PROBLEM DETAILS >> The required result is each line of the entries below containing the string "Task".

-------- DATA RECORDS --------

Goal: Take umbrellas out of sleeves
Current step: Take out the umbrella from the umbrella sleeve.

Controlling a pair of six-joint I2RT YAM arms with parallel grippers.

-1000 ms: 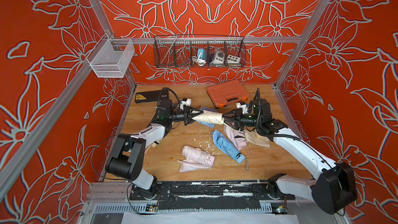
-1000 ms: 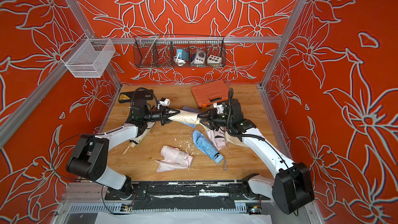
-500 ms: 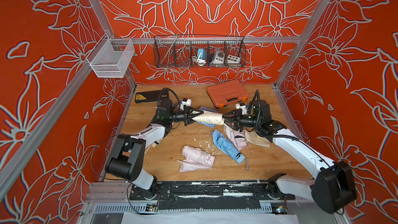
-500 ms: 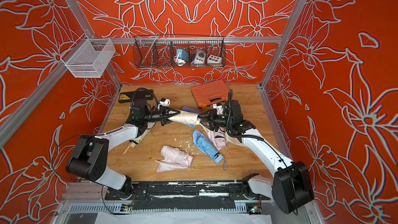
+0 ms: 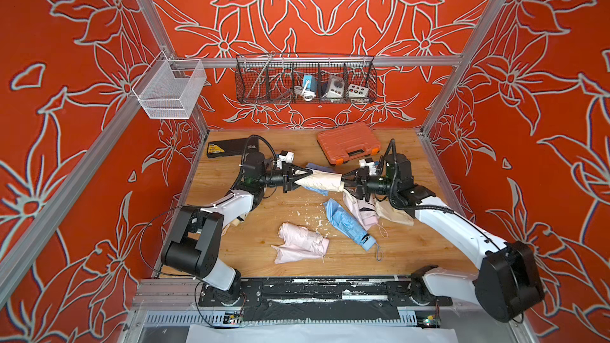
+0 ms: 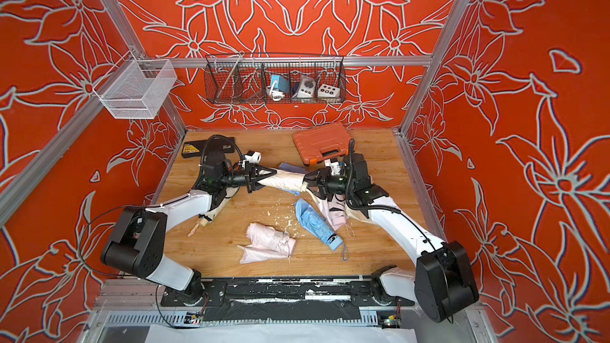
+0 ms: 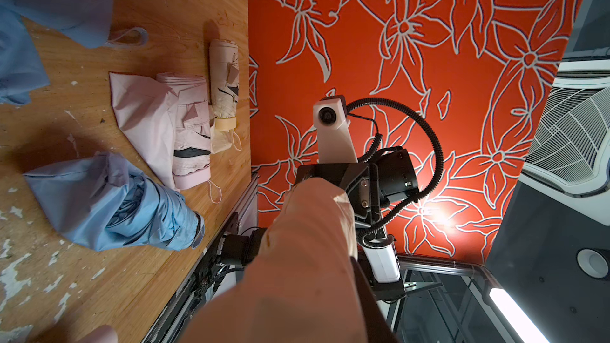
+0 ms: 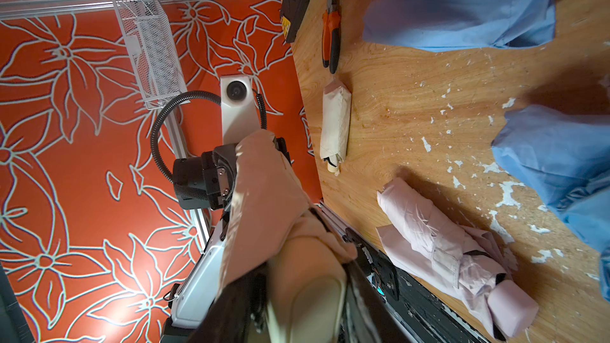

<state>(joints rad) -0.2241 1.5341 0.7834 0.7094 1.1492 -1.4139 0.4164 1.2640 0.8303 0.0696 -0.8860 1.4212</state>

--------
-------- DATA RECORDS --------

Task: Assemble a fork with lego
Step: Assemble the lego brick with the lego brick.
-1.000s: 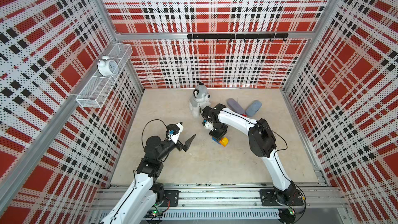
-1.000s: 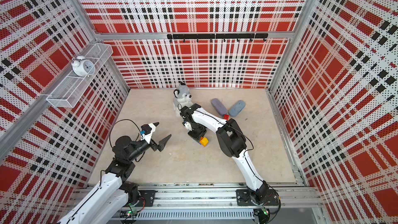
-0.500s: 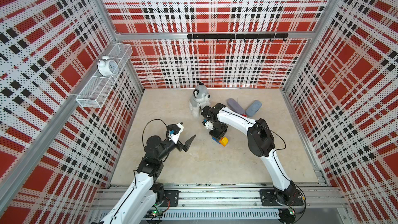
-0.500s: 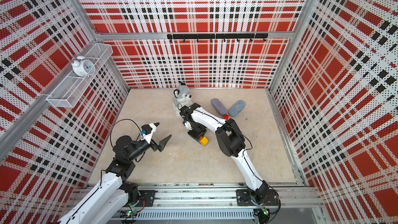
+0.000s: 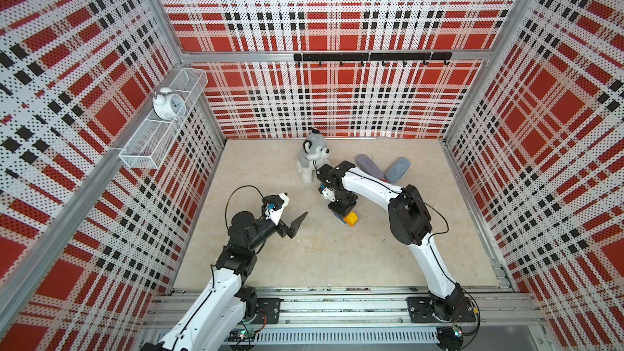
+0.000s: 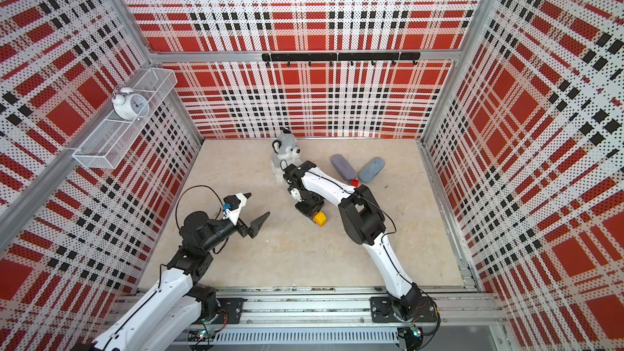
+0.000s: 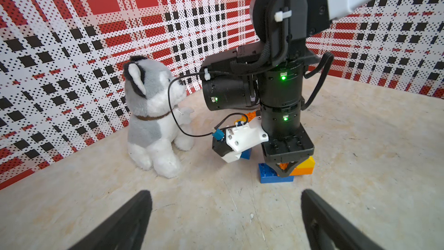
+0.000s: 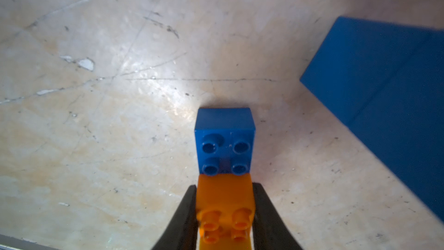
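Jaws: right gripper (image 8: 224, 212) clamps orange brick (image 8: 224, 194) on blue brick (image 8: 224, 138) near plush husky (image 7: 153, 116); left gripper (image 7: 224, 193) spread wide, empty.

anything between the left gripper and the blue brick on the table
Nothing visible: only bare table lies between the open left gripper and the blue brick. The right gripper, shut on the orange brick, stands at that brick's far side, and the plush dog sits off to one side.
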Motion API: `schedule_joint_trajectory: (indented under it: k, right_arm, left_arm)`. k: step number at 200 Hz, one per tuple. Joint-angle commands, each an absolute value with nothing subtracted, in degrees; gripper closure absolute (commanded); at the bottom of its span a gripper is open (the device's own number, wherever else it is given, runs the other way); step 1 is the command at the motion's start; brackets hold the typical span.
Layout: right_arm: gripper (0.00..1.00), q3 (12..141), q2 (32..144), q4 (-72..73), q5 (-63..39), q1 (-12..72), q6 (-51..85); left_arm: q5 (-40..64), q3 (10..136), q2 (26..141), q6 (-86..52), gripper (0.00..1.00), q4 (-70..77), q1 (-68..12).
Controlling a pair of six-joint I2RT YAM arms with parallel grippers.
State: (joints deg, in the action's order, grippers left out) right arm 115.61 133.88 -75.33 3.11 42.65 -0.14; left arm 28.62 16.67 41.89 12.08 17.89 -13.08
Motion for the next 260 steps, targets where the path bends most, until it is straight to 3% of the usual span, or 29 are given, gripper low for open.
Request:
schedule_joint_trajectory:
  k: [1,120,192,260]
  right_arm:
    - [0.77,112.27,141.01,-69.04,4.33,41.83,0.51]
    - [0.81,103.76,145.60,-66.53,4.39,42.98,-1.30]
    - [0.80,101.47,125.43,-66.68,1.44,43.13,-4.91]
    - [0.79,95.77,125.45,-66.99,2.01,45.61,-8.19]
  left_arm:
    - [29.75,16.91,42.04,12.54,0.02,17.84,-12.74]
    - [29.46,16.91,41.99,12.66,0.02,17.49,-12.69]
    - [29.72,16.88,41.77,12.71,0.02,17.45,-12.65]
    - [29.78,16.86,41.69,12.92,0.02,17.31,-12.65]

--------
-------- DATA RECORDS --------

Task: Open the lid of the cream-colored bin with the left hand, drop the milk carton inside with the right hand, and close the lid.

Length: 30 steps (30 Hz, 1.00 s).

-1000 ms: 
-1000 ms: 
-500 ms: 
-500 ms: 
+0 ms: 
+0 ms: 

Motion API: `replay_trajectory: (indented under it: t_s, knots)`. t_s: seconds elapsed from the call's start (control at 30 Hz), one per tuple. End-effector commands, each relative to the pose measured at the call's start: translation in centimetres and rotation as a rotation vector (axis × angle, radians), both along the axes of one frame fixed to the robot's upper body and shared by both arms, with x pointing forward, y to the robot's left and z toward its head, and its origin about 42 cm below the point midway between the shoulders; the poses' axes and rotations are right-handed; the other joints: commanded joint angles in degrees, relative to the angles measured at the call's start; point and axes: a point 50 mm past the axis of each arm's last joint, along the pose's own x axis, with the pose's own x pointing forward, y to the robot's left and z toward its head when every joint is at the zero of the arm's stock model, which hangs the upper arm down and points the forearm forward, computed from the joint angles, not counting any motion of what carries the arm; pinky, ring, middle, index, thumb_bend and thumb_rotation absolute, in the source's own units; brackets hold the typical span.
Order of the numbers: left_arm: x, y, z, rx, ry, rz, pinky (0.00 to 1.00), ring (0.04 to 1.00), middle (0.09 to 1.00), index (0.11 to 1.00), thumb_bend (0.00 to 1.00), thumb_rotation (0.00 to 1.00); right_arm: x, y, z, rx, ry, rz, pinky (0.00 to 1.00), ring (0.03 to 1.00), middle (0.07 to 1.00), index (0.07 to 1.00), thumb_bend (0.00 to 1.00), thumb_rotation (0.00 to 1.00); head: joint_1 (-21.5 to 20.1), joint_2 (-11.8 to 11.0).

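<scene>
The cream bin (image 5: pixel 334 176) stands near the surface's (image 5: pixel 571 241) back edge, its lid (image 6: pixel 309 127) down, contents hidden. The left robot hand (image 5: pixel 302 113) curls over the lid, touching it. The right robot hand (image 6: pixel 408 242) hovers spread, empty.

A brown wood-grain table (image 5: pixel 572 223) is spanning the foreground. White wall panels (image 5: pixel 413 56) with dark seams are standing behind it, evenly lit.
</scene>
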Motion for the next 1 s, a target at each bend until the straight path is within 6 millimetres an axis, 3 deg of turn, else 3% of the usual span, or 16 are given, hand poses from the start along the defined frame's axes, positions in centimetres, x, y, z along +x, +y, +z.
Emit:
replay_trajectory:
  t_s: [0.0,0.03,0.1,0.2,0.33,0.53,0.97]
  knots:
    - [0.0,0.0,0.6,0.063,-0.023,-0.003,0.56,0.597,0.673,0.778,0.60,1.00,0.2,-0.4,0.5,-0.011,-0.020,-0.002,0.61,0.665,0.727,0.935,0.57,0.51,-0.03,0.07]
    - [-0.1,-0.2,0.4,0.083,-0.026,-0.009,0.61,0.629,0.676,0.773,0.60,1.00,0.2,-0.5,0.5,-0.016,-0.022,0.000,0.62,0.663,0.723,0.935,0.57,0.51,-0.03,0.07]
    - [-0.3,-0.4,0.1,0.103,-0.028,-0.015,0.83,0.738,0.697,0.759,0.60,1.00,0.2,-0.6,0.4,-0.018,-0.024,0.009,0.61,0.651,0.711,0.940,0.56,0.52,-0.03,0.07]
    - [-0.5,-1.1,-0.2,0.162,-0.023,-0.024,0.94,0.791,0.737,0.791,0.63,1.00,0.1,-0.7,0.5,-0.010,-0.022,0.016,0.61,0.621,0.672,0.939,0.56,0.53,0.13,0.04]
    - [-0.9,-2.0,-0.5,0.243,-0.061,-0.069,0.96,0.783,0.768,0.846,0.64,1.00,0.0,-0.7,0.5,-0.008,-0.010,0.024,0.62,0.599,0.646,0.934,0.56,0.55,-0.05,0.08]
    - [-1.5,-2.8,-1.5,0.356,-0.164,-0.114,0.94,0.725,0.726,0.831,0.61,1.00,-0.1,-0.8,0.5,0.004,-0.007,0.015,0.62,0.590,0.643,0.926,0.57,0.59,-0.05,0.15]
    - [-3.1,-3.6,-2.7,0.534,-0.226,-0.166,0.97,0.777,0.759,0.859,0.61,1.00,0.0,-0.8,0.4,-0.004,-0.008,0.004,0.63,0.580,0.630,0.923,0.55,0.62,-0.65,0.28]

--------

ANSWER BOX >>
Task: Assemble a fork with lego
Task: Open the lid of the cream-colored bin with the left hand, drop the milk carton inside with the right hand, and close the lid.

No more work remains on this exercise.